# Task to complete
Word for word, retype every line of the data.

# Recorded information
* * *
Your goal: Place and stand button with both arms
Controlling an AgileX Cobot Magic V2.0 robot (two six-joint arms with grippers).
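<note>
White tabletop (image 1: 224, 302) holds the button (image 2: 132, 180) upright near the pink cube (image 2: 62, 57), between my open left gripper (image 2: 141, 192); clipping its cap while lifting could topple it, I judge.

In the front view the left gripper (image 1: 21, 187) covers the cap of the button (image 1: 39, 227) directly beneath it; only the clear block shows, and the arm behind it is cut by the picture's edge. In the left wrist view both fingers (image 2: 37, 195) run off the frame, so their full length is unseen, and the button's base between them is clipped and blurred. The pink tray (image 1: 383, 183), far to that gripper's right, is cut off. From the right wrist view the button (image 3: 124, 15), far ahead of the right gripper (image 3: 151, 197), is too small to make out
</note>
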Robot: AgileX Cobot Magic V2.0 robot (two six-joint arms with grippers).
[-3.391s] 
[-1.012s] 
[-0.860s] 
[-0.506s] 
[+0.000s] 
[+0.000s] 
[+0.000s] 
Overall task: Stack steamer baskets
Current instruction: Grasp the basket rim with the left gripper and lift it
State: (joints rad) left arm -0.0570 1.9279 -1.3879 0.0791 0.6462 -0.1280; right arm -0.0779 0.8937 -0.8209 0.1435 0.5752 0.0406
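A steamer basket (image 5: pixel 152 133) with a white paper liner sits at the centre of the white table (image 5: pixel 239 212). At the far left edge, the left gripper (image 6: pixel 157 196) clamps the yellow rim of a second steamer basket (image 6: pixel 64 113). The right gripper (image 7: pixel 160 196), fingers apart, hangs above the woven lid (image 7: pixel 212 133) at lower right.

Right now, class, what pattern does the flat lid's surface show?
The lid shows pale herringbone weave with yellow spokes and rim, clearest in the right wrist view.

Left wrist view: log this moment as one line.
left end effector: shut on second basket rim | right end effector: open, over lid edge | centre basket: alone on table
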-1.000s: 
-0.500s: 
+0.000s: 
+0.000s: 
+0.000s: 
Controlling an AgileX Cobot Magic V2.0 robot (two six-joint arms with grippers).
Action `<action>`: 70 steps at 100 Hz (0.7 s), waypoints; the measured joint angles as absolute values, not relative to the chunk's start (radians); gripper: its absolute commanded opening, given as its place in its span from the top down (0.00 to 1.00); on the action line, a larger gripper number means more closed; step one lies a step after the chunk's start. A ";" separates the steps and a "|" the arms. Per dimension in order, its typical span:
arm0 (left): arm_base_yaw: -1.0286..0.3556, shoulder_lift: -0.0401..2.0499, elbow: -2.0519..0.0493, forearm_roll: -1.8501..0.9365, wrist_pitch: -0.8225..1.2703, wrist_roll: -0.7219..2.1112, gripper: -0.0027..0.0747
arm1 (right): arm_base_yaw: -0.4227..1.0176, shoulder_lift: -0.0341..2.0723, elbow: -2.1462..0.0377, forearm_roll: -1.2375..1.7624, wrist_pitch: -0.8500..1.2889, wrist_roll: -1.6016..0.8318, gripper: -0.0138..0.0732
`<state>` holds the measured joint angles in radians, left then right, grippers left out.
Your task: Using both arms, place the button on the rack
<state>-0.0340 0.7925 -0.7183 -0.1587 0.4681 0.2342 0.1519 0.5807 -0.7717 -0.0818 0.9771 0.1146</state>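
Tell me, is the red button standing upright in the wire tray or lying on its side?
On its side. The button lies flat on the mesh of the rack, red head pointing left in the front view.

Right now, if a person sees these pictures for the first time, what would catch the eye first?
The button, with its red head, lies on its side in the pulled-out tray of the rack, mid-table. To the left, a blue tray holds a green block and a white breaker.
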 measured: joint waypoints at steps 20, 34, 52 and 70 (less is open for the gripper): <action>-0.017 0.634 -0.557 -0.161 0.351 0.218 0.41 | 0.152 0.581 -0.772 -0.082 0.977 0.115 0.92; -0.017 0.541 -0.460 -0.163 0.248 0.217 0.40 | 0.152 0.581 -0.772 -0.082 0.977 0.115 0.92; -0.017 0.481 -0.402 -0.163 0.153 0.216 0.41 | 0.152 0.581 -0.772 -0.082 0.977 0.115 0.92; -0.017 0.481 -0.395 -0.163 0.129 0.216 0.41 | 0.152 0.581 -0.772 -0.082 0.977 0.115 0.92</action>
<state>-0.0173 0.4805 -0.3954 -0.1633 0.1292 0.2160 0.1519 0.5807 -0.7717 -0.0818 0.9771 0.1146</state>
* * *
# Response
Your goal: Place and stand button with both arms
Controlling an AgileX Cobot Magic V2.0 robot (two six-joint arms with grippers).
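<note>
White tabletop (image 1: 224, 302) holds the button (image 2: 132, 180) upright near the pink cube (image 2: 62, 57), between my open left gripper (image 2: 141, 192); clipping its cap while lifting could topple it, I judge.

In the front view the left gripper (image 1: 21, 187) covers the cap of the button (image 1: 39, 227) directly beneath it; only the clear block shows, and the arm behind it is cut by the picture's edge. In the left wrist view both fingers (image 2: 37, 195) run off the frame, so their full length is unseen, and the button's base between them is clipped and blurred. The pink tray (image 1: 383, 183), far to that gripper's right, is cut off. From the right wrist view the button (image 3: 124, 15), far ahead of the right gripper (image 3: 151, 197), is too small to make out
</note>
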Robot: AgileX Cobot Magic V2.0 robot (two six-joint arms with grippers).
[-3.391s] 
[-1.012s] 
[-0.860s] 
[-0.506s] 
[+0.000s] 
[+0.000s] 
[+0.000s] 
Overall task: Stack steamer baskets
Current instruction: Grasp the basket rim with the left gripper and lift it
State: (joints rad) left arm -0.0570 1.9279 -1.3879 0.0791 0.6462 -0.1280; right arm -0.0779 0.8937 -0.8209 0.1435 0.5752 0.0406
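A steamer basket (image 5: pixel 152 133) with a white paper liner sits at the centre of the white table (image 5: pixel 239 212). At the far left edge, the left gripper (image 6: pixel 157 196) clamps the yellow rim of a second steamer basket (image 6: pixel 64 113). The right gripper (image 7: pixel 160 196), fingers apart, hangs above the woven lid (image 7: pixel 212 133) at lower right.

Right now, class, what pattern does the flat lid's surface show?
The lid shows pale herringbone weave with yellow spokes and rim, clearest in the right wrist view.

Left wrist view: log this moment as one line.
left end effector: shut on second basket rim | right end effector: open, over lid edge | centre basket: alone on table
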-1.000s: 
-0.500s: 
+0.000s: 
+0.000s: 
+0.000s: 
Controlling an AgileX Cobot Magic V2.0 robot (two six-joint arms with grippers).
Action `<action>`: 70 steps at 100 Hz (0.7 s), waypoints; the measured joint angles as absolute values, not relative to the chunk's start (radians); gripper: its absolute commanded opening, given as its place in its span from the top down (0.00 to 1.00); on the action line, a larger gripper number means more closed; step one lies a step after the chunk's start. A ";" separates the steps and a "|" the arms. Per dimension in order, its typical span:
arm0 (left): arm_base_yaw: -1.0286..0.3556, shoulder_lift: -0.0401..2.0499, elbow: -2.0519..0.0493, forearm_roll: -1.8501..0.9365, wrist_pitch: -0.8225..1.2703, wrist_roll: -0.7219..2.1112, gripper: -0.0027..0.0747
arm1 (right): arm_base_yaw: -0.4227..1.0176, shoulder_lift: -0.0341..2.0723, elbow: -2.1462..0.0377, forearm_roll: -1.2375..1.7624, wrist_pitch: -0.8500..1.2889, wrist_roll: -1.6016..0.8318, gripper: -0.0138..0.0732
`<state>` holds the measured joint angles in radians, left then right, grippers left out.
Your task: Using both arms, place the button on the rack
<state>-0.0340 0.7925 -0.7183 -0.1587 0.4681 0.2342 0.1519 0.5807 -0.7717 -0.0818 0.9771 0.1146</state>
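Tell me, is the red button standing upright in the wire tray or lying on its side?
On its side. The button lies flat on the mesh of the rack, red head pointing left in the front view.

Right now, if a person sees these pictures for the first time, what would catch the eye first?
The button, with its red head, lies on its side in the pulled-out tray of the rack, mid-table. To the left, a blue tray holds a green block and a white breaker.
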 measured: joint waypoints at steps 20, 34, 52 and 70 (less is open for the gripper): <action>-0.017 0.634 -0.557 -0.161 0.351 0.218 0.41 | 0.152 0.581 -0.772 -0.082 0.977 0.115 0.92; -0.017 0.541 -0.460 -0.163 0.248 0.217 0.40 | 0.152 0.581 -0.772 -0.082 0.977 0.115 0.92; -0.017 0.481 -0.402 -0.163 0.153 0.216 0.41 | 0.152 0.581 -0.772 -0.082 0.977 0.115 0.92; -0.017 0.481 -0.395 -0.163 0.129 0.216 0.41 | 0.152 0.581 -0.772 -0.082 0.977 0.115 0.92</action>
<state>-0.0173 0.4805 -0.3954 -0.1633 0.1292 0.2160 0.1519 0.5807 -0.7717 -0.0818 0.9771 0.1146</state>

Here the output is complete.